Chanson d'Aspremont (or simply Aspremont, or Agolant) is a 12th-century Old French chanson de geste (before 1190).  The poem comprises 11, 376 verses (unusually long for a chanson de geste), grouped into rhymed laisses.  The verses are decasyllables mixed with alexandrines.

In this tale, the African Saracen king Agolant and his son Aumon (Almons, Eaumond) invade Calabria and defy Charlemagne (Charles) through their messenger Balan (vv. 1ff; 604ff).  Charlemagne's troops come to fight them, but Charlemagne's nephew Roland is not allowed to join the battle due to his young age (referred to as "Rolandin", he is not considered a full adult). The armies reach Aspremont, and Charlemagne's paladins Naimes and Girart d'Eufrate prove their worth.

Roland joins the battle by arming himself with a rod () and mounting a horse (vv. 4969–71), and later commandeering Duke Naime's horse Morel (vv. 5749–5755). Charlemagne fights Aumon in single combat, initially protected by a helm with a jewel on the nasal that even sustains blows from Aumon's sword Durendal (vv. 5894–95, 5937–47).

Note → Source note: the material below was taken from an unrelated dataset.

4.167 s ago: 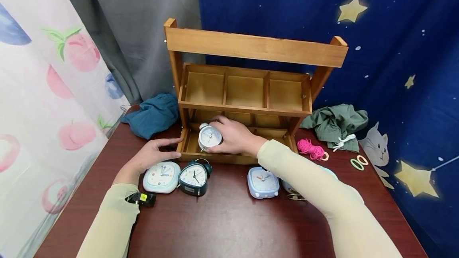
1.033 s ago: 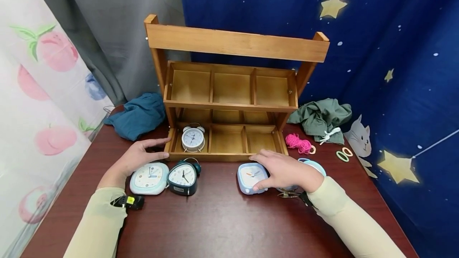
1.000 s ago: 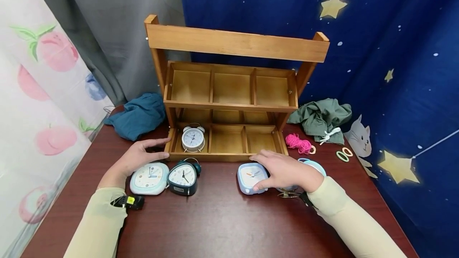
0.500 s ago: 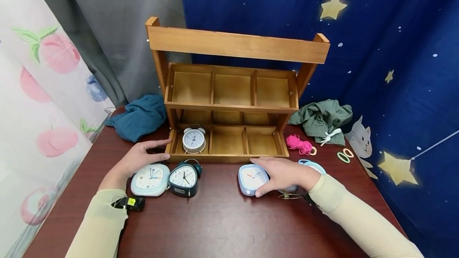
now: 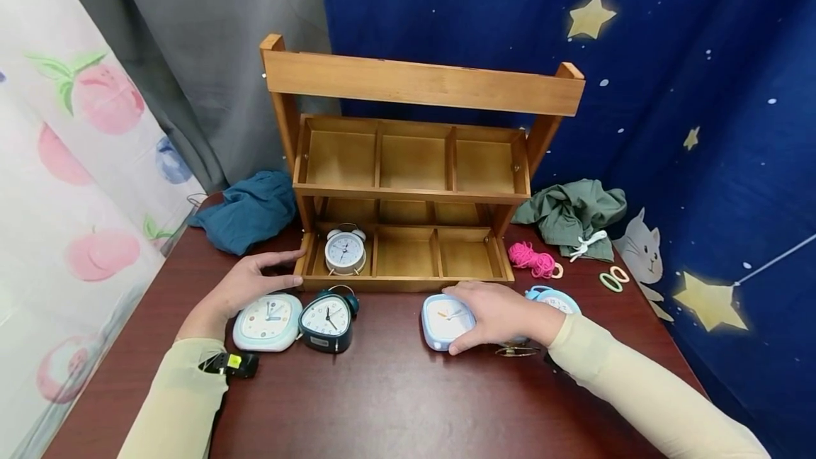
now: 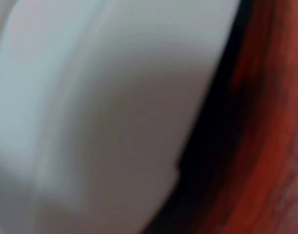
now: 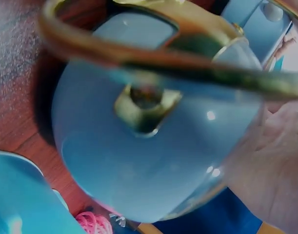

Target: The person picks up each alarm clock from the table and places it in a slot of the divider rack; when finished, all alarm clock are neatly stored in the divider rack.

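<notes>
My right hand [image 5: 500,314] holds a light blue square alarm clock [image 5: 448,322], thumb at its lower right corner and fingers at its upper edge. My left hand [image 5: 245,289] touches the front left corner of a wooden shelf [image 5: 408,285] with extended fingers. Under that hand lies a pale mint clock [image 5: 268,322], beside a dark green triangular alarm clock [image 5: 326,317]. A white twin-bell alarm clock [image 5: 345,252] stands in the shelf's lower left compartment. Beneath my right wrist, a rounded blue-grey object with gold trim [image 7: 153,161] fills the right wrist view.
Right of my wrist sits a light blue clock [image 5: 554,298], partly hidden by the sleeve. Pink yarn [image 5: 532,261], two rings [image 5: 615,278] and green cloth [image 5: 574,214] lie right of the shelf; a blue cloth [image 5: 248,211] lies left.
The white alarm clock, earlier in my right hand, now stands in the lower left compartment. My right hand has moved to the light blue square clock, which has shifted slightly left.
</notes>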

But Aumon strips this helm away and Charlemagne is in mortal danger, when Roland arrives (v. 6009). Roland defeats Aumon and saves Charlemagne. Roland captures Aumon's sword Durendal and his horse Viellantif ("Wideawake", OF: Vielantiu), and his olifant (laisse 309, vv. 6075–80). Charles knights Roland, girding him with Durendal (laisse 377–8, vv. 7480–7510).

In the end, Agolant dies and Charlemagne returns in triumph, although future battles with a disloyal Girart d'Eufrate are predicted.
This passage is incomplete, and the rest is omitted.